A destruição de Jerusalém passou por uma confiança errada e falsa no templo, no culto, nas
cerimônias em vez de colocarem sua confiança em Deus (Jr 7.4-7).

A única vez que eles se lembram de Deus é para pedir destruição para fazê-lo sócio de seus
sonhos de vingança (v. 7).

Tem muita gente amarga hoje, que morre pela igreja, mas não vive para o Senhor. Defende
até à morte sua religião, mas desempenha uma intimidade com Deus. Exemplo: Os fariseus
acusavam Jesus de querem a lei, curando no sábado na sinagoga mas não se apercebiam que
estavam cheios de ódio tramando a morte de Jesus na sinagoga.

Ilustração: Dona Beija em Araxá, MG, recebe de sua desafeta uma. Bandeja de estrume e
devolve um bouquet de flor, com o bilhete: “Querida, na vida cada um dá o que tem”.

III. OBSERVANDO MOTIVOS NA VIDA PARA CANTAR

1. Eles estavam às margens dos rios da Babilônia (Sl 137.1)

Eles não estavam num deserto. Estavam perto dos rios (Eufrates e Tigre), lugares férteis,
cheios de verdor e de fartura. A vida não estava tão dura assim. Eles é que estavam duros.
Estavam olhando para a vida de forma vesga.

Os recursos não haviam se esgotado. Eles tinham água, tinham vida, tinha sobrevivência.

2. Eles tinham sombra para o descanso (Sl 137.2)
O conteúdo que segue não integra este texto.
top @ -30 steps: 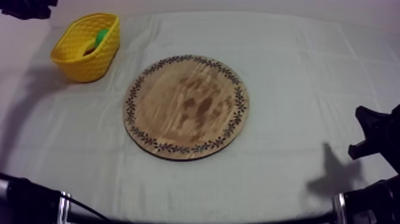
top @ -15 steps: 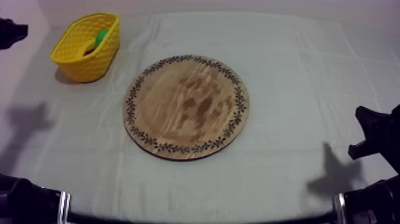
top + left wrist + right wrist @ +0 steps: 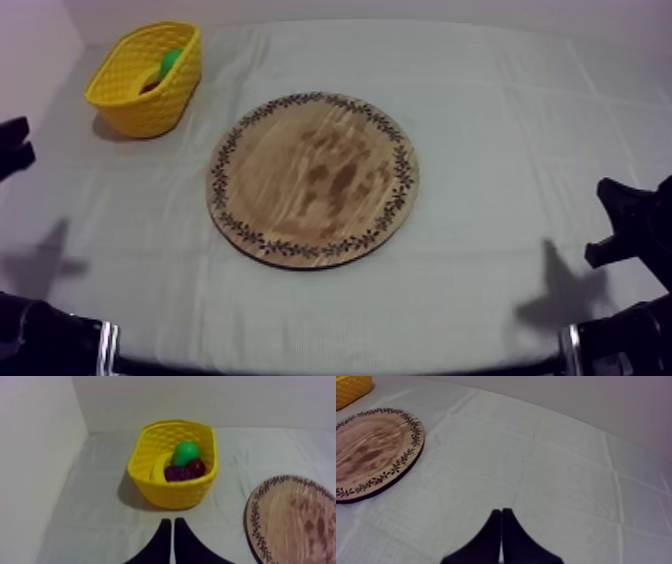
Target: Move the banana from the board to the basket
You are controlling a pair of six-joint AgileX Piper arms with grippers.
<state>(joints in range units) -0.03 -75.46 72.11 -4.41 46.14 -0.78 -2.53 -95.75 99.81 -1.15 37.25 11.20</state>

Eles tinham sombra, descanso, refrigério. Os salgueiros eram árvores frondosas das grandes
e úmidas planícies da Babilônia. Eles não vêem a bondade de Deus nem discernem o
propósito da disciplina de Deus.

Olhe ao seu redor. Deixe de reclamar. Pare de murmurar. Dê um basta nesta hemorragia de
murmuração.
Isaías 54.1 diz: “Canta alegremente, ó estéril” = Deus nos convida a cantar no estranho, na
agenda do absurdo.

Marcos 14.22-26, Jesus cantou um hino na cena da Ceia. A hora era dramática. Era o
momento dele entregar seu corpo, dar o seu sangue, enfrentar a traição, viver a ausência da
amizade, ser escarnecido, espancado. Ainda assim, ele canta em vez de praguejar.

Atos 16.25 = Paulo e Silas mesmo surrados, esfolados e agredidos cantam na cadeia sem
mágoa porque sabiam que Deus converte até as tragédias para o nosso bem.

A última palavra é de Deus e não do carrasco. Não perca a doçura da vida. Deus é quem
dirige tudo. Faça da vida uma canção de glória ao Salvador. Tire agora mesmo as suas
harpas dos salgueiros e entoe uma canção ao Senhor!